There are many non-pharmacological methods for labor analgesia that are not routinely used either because of lack of evidence to support their definitive role in control of pain or the lack of experience and knowledge of the attending obstetric anesthesiologist about these modalities of pain management. Transcutaneous electrical nerve stimulation, continuous support in labor, touch and massage, water bath, intradermal sterile water injections, acupuncture, and hypnosis, all may be beneficial for the management of pain during labor.
Intradermal sterile water injection is a safe technique for labor analgesia., The injections are given at four points that overlie Michaelis rhomboid formed by L5 vertebrae superiorly, upper end of natal cleft inferiorly, and posterior iliac spines on either side. It is very well-known that uterine contractions are felt as back pain because rami of T10 – L1 supplying the uterus also supply the skin over the lumbo-sacral area. Injecting solutions of osmolality other than blood irritates biological tissues. Sterile water injection evokes intense pain, probably because of the difference in osmolality. Stimulation of skin during administration of sterile water gives rise to a similar gate control effect and/or a stimulation of the endogenous opioid system. The advantages of this technique are easy learning curve, can even be given by trained paramedics, give immediate effect, no effect on baby, no effect on mother's state of consciousness, does not limit mobility, and can be repeated if required., Saxena et al. in their study gave sterile water block (0.5 ml of sterile water at each of the 4 injection sites) to 50 pregnant patients and found significant reduction of pain scores in all the patients with sterile water block at 10, 45, and 90 min after injection with effective pain control. There was not a significant difference in the mean time between the administration of injection and delivery. They did not find any complication or side effect pertaining to this technique in any patient of the study group. Utility of this technique in second stage of labor has not been studied and requires further studies. In a meta-analysis by Hutton et al., they included 8 randomized control trials and found cesarean rate of 4.6% with sterile water injection group and 9.9% in comparison group.
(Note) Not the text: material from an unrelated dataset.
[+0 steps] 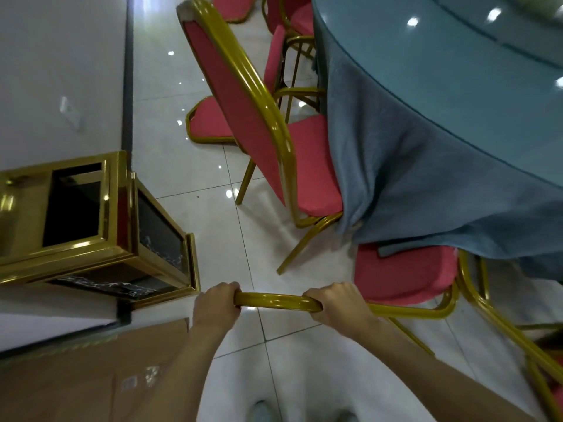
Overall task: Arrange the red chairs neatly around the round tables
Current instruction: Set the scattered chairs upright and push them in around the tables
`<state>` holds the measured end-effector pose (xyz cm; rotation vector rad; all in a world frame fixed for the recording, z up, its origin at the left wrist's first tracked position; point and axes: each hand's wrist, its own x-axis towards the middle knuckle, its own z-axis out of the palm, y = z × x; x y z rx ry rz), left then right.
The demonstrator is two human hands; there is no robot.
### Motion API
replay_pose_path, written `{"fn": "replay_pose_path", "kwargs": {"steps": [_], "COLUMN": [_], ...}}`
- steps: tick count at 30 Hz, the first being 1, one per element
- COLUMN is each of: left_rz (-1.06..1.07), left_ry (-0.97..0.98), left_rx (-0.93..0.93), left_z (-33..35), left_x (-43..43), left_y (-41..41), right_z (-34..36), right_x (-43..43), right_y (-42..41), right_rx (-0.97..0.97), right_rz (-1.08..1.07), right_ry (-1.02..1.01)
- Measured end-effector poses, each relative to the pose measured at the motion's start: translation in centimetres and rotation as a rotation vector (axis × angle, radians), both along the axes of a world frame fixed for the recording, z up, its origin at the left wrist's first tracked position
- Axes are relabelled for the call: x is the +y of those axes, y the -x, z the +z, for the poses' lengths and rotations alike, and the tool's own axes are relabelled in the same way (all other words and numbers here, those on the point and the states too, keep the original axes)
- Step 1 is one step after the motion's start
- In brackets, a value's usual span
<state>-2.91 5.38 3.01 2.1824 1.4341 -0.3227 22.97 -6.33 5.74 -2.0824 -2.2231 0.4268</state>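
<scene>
- Your left hand [216, 306] and right hand [338, 306] each curl tightly around the gold top rail of a red chair [405, 275], one at either end of its curve.
- That chair's seat lies just ahead of you, with its far edge tucked under the hanging blue tablecloth [411, 166] of the round table [457, 71].
- A second red chair [243, 111] stands to its left, its seat touching the cloth.
- A gold-framed bin [118, 208] and a cardboard box [76, 376] sit on your left.

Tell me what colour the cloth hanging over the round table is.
The tablecloth is plain teal blue, seen best in the head view.
</scene>
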Motion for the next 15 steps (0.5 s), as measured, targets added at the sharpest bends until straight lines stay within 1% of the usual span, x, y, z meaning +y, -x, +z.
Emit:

Incorporating this technique as one of the component of multimodal analgesia helped us in attaining the goal of adequate pain management. Intradermal sterile water injection along with paracetamol provided adequate pain relief. There was never a need to repeat intradermal sterile injection as the parturient was multigravida and the first stage of labor lasted for only 8 h. The technique did not prolong the first stage of labor as the normal duration of first stage of labor in a multigravidae is 3–8 h. At the time of delivery, local anesthetic solution infiltration took care of the incision pain. The pain was well managed, and patient was able to deliver with no cardiovascular compromise. The post delivery period was uneventful for the patient.
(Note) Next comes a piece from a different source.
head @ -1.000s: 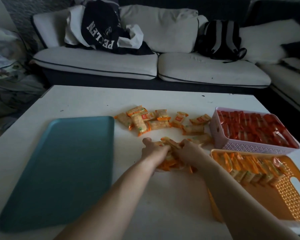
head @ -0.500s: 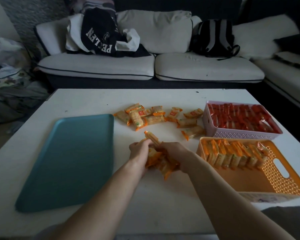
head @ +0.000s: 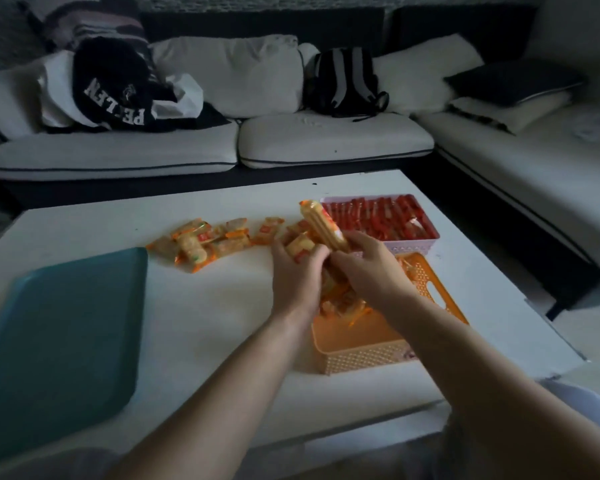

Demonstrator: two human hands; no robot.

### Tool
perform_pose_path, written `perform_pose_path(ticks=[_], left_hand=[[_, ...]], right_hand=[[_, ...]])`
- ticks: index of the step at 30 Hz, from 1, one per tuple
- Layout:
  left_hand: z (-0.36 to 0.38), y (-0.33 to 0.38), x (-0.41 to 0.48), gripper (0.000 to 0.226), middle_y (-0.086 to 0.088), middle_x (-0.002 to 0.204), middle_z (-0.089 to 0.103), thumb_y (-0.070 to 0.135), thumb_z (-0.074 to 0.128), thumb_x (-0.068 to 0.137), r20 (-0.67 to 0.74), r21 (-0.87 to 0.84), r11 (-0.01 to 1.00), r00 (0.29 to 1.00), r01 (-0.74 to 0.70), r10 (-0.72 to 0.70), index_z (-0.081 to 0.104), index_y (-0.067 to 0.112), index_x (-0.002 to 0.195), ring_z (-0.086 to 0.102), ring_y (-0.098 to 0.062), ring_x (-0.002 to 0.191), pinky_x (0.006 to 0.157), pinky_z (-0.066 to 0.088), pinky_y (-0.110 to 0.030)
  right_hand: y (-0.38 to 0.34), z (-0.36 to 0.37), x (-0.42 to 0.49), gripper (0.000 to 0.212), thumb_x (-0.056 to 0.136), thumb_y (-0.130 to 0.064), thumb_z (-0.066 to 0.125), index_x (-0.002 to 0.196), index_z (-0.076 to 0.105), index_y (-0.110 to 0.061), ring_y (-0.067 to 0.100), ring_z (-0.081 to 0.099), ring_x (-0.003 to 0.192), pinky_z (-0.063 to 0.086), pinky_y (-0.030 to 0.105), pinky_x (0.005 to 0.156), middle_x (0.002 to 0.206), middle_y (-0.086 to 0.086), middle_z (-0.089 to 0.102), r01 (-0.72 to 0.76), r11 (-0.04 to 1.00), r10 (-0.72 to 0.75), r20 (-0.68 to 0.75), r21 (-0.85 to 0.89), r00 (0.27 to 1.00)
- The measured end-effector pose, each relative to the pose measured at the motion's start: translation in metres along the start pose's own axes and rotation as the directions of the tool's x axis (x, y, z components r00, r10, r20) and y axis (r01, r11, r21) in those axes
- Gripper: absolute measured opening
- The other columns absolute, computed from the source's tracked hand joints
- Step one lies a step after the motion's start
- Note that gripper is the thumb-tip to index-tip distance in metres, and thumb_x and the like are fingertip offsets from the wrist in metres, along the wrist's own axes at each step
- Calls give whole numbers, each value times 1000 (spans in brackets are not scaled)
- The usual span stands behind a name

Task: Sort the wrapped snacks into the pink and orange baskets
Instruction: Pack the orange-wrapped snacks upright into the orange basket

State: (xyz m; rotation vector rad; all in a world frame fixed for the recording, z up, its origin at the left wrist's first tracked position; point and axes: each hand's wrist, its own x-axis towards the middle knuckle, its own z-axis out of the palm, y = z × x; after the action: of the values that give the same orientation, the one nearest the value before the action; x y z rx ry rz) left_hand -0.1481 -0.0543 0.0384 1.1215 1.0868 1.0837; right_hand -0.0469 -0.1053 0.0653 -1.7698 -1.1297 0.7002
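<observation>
Head view: a bunch of orange snacks was clamped between both hands above the near-left part of the orange basket. The left hand was curled shut around the bunch from the left; the right hand was closed on it from the right, with one long pack sticking up past the fingers. More orange packs were seen inside the orange basket under the hands, partly hidden. The pink basket was set just behind the orange one, touching or nearly so, and was filled with red snacks. A loose pile of orange packs was left on the table, left of the hands. A teal tray was lying at the table's left side, apart from the pile.
</observation>
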Motion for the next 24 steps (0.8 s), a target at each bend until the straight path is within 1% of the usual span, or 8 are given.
perform_pose_path(ticks=[2, 5, 8, 10, 13, 16, 20, 24], left_hand=[[27, -13, -9, 57, 0, 112, 68, 34, 73, 73, 101, 120, 991, 993, -67, 55, 51, 29, 125, 67, -18, 98, 81, 53, -28], [43, -37, -13, 45, 15, 100, 65, 24, 79, 85, 256, 277, 946, 962, -167, 95, 53, 33, 121, 64, 3, 87, 69, 47, -9], [36, -55, -6, 51, 6, 114, 67, 26, 84, 78, 351, 465, 829, 924, -310, 149, 58, 30, 122, 64, -5, 104, 87, 51, -22], [26, -58, -3, 60, 4, 123, 61, 33, 86, 73, 379, 566, 717, 901, -408, 213, 60, 26, 126, 57, -12, 114, 94, 50, -28], [11, -49, -3, 44, 9, 117, 59, 40, 80, 81, 366, 579, 667, 880, -469, 302, 62, 28, 119, 55, -7, 107, 86, 45, -18], [-3, -39, 1, 20, 12, 109, 61, 36, 72, 89, 294, 581, 674, 890, -456, 348, 64, 30, 107, 56, 0, 98, 76, 41, -11], [-23, -35, 9, 8, 9, 105, 64, 29, 69, 93, 323, 641, 627, 897, -443, 303, 66, 29, 101, 59, -1, 91, 69, 47, -16], [-43, -37, 11, 14, 14, 103, 61, 24, 69, 93, 453, 678, 555, 868, -482, 201, 63, 36, 95, 61, -8, 91, 71, 48, -19]], right_hand=[[25, -28, -3, 23, 92, -24, 63, 112, 62, -33, 12, 72, 84, 63, 35, 74, 97, -4, 72, -68, 996, 68, -5, 57, 998], [59, -50, -5, 32, 87, -18, 67, 115, 63, -32, 17, 73, 92, 63, 41, 81, 103, 1, 72, -153, 981, 145, 76, 122, 987], [79, -58, -3, 37, 85, -22, 70, 120, 61, -27, 20, 72, 94, 63, 39, 79, 104, -2, 70, -79, 973, 113, 146, -218, 983], [81, -61, -2, 43, 85, -31, 74, 125, 59, -26, 17, 67, 97, 60, 33, 78, 111, -4, 67, 12, 894, 59, 145, -448, 988], [69, -76, -2, 51, 84, -47, 76, 127, 56, -27, 11, 58, 89, 46, 17, 62, 112, -10, 62, 39, 844, 2, 76, -535, 997], [56, -89, 1, 60, 83, -58, 73, 131, 57, -25, 12, 59, 89, 50, 21, 64, 116, -10, 63, 15, 795, -1, 24, -606, 1000], [55, -78, 13, 29, 96, -41, 65, 114, 67, -18, 14, 66, 81, 61, 33, 70, 104, -2, 70, 22, 833, -77, -76, -553, 994], [59, -52, 24, 6, 93, -17, 66, 94, 72, -17, 12, 68, 78, 63, 34, 72, 93, -3, 72, 221, 827, -163, 156, -518, 974]])
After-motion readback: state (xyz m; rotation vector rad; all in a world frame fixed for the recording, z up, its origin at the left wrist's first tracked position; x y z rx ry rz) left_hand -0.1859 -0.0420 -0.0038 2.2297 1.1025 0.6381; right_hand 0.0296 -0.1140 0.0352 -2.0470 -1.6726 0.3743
To conclude, intradermal sterile water block is an effective non-pharmacological technique for labor. Non-pharmacological methods can make a significant difference in patient management and anesthesiologist practicing labor analgesia must be well versed with various modalities for the patient who is different. In this patient, meticulous planning with multimodal approach by inculcating pharmacological and non-pharmacological methods of labor analgesia resulted in fruitful outcome of healthy mother and child.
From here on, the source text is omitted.